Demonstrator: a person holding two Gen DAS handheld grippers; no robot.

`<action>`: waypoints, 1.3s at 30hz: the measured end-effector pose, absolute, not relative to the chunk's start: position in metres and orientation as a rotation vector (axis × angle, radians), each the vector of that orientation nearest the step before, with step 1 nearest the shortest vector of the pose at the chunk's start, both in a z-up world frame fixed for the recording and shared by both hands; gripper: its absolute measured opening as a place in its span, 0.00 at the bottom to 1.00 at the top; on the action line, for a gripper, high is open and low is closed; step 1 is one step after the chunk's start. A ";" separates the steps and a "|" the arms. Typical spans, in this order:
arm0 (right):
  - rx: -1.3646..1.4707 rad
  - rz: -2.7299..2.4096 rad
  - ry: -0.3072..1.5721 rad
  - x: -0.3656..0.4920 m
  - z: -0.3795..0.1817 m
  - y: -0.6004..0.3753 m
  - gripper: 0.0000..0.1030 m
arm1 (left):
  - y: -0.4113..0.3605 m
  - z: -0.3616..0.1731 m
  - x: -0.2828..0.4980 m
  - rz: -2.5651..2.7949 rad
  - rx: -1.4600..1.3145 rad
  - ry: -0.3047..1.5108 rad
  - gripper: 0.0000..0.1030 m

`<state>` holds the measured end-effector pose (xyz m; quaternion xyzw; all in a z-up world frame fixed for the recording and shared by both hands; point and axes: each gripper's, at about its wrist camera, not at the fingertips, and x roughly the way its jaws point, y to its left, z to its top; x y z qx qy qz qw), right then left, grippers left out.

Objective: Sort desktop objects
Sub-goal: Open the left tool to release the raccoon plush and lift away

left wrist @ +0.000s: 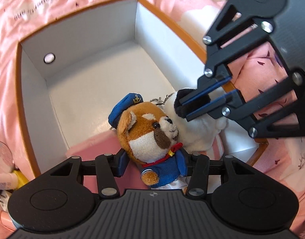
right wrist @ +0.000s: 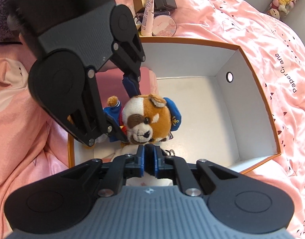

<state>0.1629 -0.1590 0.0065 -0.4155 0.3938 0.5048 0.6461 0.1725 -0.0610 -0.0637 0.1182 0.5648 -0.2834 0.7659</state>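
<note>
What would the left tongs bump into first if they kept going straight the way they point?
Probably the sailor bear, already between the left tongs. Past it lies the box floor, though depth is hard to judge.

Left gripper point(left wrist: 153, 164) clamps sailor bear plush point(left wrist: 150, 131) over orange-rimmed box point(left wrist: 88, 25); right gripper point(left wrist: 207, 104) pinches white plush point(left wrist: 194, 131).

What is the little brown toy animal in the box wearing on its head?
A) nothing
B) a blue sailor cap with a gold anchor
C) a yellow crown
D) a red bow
B: the brown plush toy wears a blue cap with a gold anchor badge.
</note>
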 end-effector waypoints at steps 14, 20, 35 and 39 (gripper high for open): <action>-0.940 1.136 0.914 0.159 0.003 -0.162 0.09 | -0.090 -0.091 0.174 -0.627 0.415 1.275 0.55; -0.918 1.128 0.904 0.160 -0.001 -0.159 0.09 | -0.087 -0.104 0.177 -0.622 0.380 1.295 0.55; -0.900 1.112 0.903 0.160 -0.006 -0.159 0.13 | -0.076 -0.088 0.174 -0.607 0.324 1.261 0.62; -0.908 1.107 0.905 0.160 -0.006 -0.158 0.16 | -0.073 -0.083 0.171 -0.594 0.337 1.240 0.64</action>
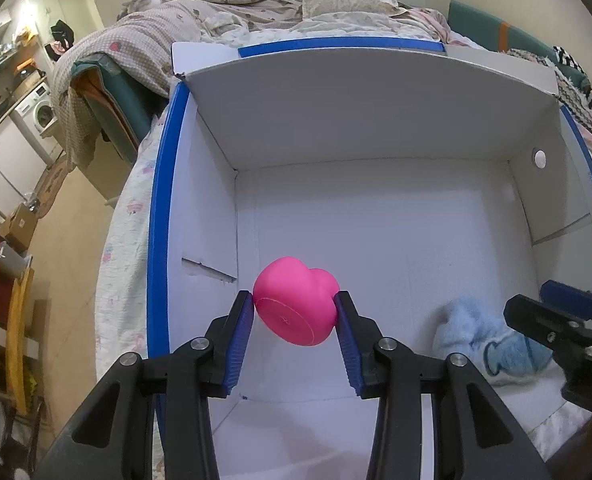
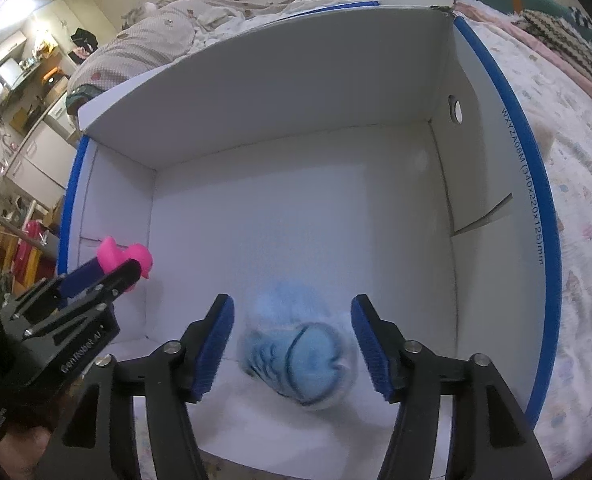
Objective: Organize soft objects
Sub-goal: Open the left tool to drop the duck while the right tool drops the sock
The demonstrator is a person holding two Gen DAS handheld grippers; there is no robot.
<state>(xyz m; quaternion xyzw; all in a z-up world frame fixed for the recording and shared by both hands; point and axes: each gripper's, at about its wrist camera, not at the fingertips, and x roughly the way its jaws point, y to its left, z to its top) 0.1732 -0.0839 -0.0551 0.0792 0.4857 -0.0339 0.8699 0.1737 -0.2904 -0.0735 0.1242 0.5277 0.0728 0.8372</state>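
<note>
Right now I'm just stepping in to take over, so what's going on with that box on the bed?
A person is sorting soft toys into a white cardboard box with blue edges, using two hand-held claws. The left claw is shut on a pink rubber duck, held above the box floor. The right claw is open, and the blue plush toy lies between its fingers on the box floor, blurred in that view. No pad presses on it.
</note>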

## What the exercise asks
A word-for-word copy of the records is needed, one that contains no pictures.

## Answer section
Demonstrator: a person holding two Gen DAS handheld grippers; no robot.

`<action>`: waypoints, 1.3s at 30hz: the measured end-effector pose, absolute, not relative to the chunk's start: position in metres and orientation as a rotation vector (axis × angle, radians), each the vector of that orientation nearest the step before, with step 1 nearest the shortest vector of the pose at the chunk's start, both in a z-up world frame fixed for the recording and shared by both hands; gripper: its absolute measured opening as a place in its span, 0.00 at the bottom to 1.00 at the top; on the action line, for a gripper, high is open and low is closed; step 1 is one step after the chunk's start. A ";" separates the steps and a "|" the arms. Typical spans, in this order:
arm0 (right):
  - rx: -1.3646..1.4707 rad
  - rz: -2.7299..2.4096 rad
  - ry: -0.3072..1.5721 rad
  - x: -0.3656..0.4920 m
  - z: -0.3795..0.1817 m
  - y: -0.6004..0.3753 m
  - gripper: 0.0000..0.1030 m
arm1 (left):
  - y: -0.4113..0.3605 m
  - z: -0.3616..0.1731 m
  - x: -0.2828..0.4980 m
  - rz: -2.5651..2.7949 rad
  - rx: -1.4600..1.3145 rad
  - ry: -0.3047..1.5108 rad
  - gripper: 0.0000..0.1030 m

`<state>` holds the measured end-effector pose (xyz m; quaternion xyzw; all in a z-up world frame fixed for the recording and shared by both hands; point and axes: each gripper's, at about its wrist camera, not at the fingertips, and x roughly the way its jaws point, y to its left, z to its top; x y z qx qy qz qw), right then left, grippers left out.

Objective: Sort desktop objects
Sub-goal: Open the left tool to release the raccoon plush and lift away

left wrist @ +0.000s: 
right wrist @ +0.000s: 

<state>0.1629 -0.1590 0.0065 -0.4155 0.3938 0.5048 0.6461 0.1725 -0.0610 -0.0637 0.1182 0.5648 -0.2834 0.7659</state>
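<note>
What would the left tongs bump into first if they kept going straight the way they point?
Probably the sailor bear, already between the left tongs. Past it lies the box floor, though depth is hard to judge.

Left gripper point(left wrist: 153, 164) clamps sailor bear plush point(left wrist: 150, 131) over orange-rimmed box point(left wrist: 88, 25); right gripper point(left wrist: 207, 104) pinches white plush point(left wrist: 194, 131).

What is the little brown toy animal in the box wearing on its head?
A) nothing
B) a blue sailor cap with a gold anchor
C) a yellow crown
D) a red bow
B: the brown plush toy wears a blue cap with a gold anchor badge.
</note>
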 end-effector waypoints at steps 14, 20, 35 and 39 (gripper high for open): <action>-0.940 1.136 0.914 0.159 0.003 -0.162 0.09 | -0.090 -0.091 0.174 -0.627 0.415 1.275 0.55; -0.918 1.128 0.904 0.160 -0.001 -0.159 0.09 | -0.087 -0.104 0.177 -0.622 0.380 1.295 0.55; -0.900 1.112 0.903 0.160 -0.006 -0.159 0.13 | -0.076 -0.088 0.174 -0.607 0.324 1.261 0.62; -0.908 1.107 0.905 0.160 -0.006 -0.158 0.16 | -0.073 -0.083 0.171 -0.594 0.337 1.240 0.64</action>
Objective: Organize soft objects
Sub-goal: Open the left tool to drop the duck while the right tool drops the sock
The demonstrator is a person holding two Gen DAS handheld grippers; there is no robot.
<state>(xyz m; quaternion xyzw; all in a z-up world frame fixed for the recording and shared by both hands; point and axes: each gripper's, at about its wrist camera, not at the fingertips, and x roughly the way its jaws point, y to its left, z to its top) 0.1732 -0.0839 -0.0551 0.0792 0.4857 -0.0339 0.8699 0.1737 -0.2904 -0.0735 0.1242 0.5277 0.0728 0.8372</state>
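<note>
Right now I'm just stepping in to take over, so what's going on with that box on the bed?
A person is sorting soft toys into a white cardboard box with blue edges, using two hand-held claws. The left claw is shut on a pink rubber duck, held above the box floor. The right claw is open, and the blue plush toy lies between its fingers on the box floor, blurred in that view. No pad presses on it.
</note>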

The answer is now complete.